What the Agency Doesn’t Know

Watch this

Webstock ’13: Mike Monteiro – How Designers Destroyed the World from Webstock on Vimeo.

 

I really want you to watch this first, if you have not.

It’s more important you watch it than read my post. This talk is AWESOME and INSPIRING and IMPORTANT.

Did you watch it?

It’s a great video. Mike is talking about so many things designers need to hear. But (you knew there was a but) Mike has worked in agencies forever, and has a point of view that comes from that.


So this is my addendum:

Here are the assumptions agency people make about in-house design that are wrong.

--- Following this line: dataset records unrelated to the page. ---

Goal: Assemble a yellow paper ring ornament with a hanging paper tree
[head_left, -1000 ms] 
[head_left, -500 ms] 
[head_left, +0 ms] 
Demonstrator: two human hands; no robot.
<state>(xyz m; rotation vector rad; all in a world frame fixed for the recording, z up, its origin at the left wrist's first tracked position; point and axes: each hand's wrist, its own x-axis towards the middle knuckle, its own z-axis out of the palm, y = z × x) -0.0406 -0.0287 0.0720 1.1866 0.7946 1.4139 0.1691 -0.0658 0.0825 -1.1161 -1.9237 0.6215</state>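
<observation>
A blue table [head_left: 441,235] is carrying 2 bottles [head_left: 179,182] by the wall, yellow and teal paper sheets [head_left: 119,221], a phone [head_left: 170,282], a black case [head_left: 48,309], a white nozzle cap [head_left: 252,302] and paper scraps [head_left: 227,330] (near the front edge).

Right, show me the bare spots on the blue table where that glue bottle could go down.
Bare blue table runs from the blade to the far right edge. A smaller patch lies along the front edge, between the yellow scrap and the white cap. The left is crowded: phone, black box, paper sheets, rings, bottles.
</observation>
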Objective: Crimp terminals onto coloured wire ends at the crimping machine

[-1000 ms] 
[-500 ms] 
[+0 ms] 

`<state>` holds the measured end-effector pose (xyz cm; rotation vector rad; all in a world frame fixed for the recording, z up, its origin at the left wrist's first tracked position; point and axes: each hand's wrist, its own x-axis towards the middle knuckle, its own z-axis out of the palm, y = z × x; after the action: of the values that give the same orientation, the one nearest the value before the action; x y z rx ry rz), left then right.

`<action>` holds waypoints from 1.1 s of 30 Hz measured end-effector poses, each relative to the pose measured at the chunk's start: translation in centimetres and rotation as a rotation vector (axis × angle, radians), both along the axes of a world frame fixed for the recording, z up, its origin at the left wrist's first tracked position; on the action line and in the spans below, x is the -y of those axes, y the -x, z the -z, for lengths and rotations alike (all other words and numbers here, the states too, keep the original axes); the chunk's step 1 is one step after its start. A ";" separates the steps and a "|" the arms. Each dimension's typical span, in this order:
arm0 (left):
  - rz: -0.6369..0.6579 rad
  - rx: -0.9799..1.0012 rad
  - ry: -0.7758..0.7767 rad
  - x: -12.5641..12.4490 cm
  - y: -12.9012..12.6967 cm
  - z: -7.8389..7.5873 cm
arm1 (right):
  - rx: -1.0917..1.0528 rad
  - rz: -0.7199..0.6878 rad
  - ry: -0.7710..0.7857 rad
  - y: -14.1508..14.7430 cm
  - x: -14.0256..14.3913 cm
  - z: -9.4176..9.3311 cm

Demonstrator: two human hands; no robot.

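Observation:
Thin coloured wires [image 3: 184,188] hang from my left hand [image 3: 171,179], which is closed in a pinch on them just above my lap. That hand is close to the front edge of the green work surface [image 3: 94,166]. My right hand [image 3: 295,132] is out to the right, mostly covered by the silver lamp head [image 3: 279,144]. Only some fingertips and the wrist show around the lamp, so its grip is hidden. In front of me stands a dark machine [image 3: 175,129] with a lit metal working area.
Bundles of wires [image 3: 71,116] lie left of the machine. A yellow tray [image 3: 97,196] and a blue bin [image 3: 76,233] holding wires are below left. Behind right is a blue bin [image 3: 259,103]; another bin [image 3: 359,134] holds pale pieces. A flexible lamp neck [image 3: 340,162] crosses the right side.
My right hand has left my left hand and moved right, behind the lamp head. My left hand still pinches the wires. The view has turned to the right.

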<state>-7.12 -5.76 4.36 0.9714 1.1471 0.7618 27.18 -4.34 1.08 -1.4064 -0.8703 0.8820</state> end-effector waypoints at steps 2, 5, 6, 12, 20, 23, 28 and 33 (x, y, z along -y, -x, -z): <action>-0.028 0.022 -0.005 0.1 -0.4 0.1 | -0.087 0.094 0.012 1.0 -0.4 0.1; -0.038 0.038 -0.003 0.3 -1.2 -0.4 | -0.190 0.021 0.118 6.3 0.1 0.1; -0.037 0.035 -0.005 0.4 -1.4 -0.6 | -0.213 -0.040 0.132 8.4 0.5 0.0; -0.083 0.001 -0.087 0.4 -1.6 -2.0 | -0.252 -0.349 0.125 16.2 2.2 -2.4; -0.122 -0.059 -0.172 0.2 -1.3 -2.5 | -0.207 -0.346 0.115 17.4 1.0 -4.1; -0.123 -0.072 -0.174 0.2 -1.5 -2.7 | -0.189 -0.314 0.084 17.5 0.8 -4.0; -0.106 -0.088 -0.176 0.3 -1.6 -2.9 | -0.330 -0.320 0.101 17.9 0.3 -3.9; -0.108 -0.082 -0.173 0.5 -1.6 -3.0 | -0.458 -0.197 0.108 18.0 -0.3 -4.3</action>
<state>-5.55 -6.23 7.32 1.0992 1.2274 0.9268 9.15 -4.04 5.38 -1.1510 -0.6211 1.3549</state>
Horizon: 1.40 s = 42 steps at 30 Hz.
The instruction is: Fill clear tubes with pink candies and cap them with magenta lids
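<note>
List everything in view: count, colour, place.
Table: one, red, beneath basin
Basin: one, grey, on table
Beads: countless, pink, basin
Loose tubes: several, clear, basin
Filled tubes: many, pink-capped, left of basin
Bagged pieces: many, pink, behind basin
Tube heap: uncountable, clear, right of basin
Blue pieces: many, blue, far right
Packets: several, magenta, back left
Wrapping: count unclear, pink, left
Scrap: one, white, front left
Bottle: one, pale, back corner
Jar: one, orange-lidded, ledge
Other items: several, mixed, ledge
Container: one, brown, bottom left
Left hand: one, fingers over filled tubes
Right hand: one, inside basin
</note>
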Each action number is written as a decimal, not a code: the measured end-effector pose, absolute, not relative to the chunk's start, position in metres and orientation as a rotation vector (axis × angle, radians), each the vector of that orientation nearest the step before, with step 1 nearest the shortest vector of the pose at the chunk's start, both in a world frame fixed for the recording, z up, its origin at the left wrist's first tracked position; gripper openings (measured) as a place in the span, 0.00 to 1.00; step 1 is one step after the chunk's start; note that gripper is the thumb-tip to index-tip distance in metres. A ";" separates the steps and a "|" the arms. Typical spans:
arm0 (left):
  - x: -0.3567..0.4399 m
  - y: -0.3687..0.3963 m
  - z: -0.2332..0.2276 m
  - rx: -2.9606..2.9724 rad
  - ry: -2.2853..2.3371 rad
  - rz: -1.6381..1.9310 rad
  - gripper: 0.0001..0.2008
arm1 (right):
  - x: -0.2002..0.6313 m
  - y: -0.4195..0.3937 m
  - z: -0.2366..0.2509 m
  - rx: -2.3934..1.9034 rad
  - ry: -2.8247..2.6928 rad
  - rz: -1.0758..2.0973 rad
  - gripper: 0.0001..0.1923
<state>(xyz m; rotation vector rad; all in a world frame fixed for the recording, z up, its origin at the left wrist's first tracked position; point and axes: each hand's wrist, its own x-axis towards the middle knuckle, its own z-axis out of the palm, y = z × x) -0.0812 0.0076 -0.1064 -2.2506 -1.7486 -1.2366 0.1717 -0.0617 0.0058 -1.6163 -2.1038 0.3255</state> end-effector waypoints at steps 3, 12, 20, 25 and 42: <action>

  1. All design is done by designers
    Wrong. Anyone who is worked in-house knows that it’s typical for PM’s and engineers to do a lot of the design work. A designer will be hired, and she’ll design a homepage, and a few other key pages Then a product manager or an engineer will reverse-engineer the design of those pages to make help pages, setting pages and sometimes registration and log-in. If both parties are lucky, someone has the sense to build in time in the schedule to produce a style guide, so the hacking can be done better.
    As well, many a designer has come in the next morning to see the work they had finished to their satisfaction was changed and immediately launched. When he asks about what happened, the PM will shrug and say “It wasn’t working and you weren’t here.”
  2. All Design is Done with Equal Care
    Wrong. If a designer did actually design help and settings (those red-headed stepchild pages) she was given so little time to work on them that she couldn’t think through all ramifications. I think Mike would say, demand the time to do it right. And he’s right, it’s well worth asking. If we don’t ask, we don’t get. But sometimes when we do ask, we don’t get.
    When there is no time to do it right and the designer refuses to half-ass it, the page ships anyway. The PM designs it in paint, or the engineer in code. It ships in the middle of the night— see #1. And if the designer screams and waves his hands in the air? They are branded a roadblack, and invited to fewer and fewer meetings.
  3. Being Fired is the Worst Thing that Can Happen
    Nope. Being fired is often awesome, especially if you are fired for the right thing. You can proudly go to your next job.
    The worst thing is that you become irrelevant. You see people meeting on the other side of a glass wall, and with a sinking feeling as they write on the whiteboard they are making decisions you should be part of. You are handed specs, and ask when was this decided, and they shrug. And slowly but steadily your soul is sucked out of you. I have seen this happen to more than one designer.
  4. Design Can Stop the Presses
    There is a moment in Mike’s presentation where I just faceplant onto my desk. It’s when he says I dream of a day when the CEO and Marketing director are sweating bullets saying, “We’ll never talk design into this.” I have been in that meeting. It happens now. And when they say, design will never let us do this, they then say, “let’s get someone else.” And any chance of changing the minds of the team is lost, any chance of slowly fixing the crazy is gone.
    He says we should never design with approval in mind. But the reality is that designs that are not designed with approval in mind are not launched. And designs that are not launched are irrelevant.

So, are we doomed?

NEVER

It’s not a war. When a company hires an agency there is a them and an us. The Agency has meetings, and then goes off to the batcave to figure out how to meet the clients needs. And when it doesn’t work out, they part ways.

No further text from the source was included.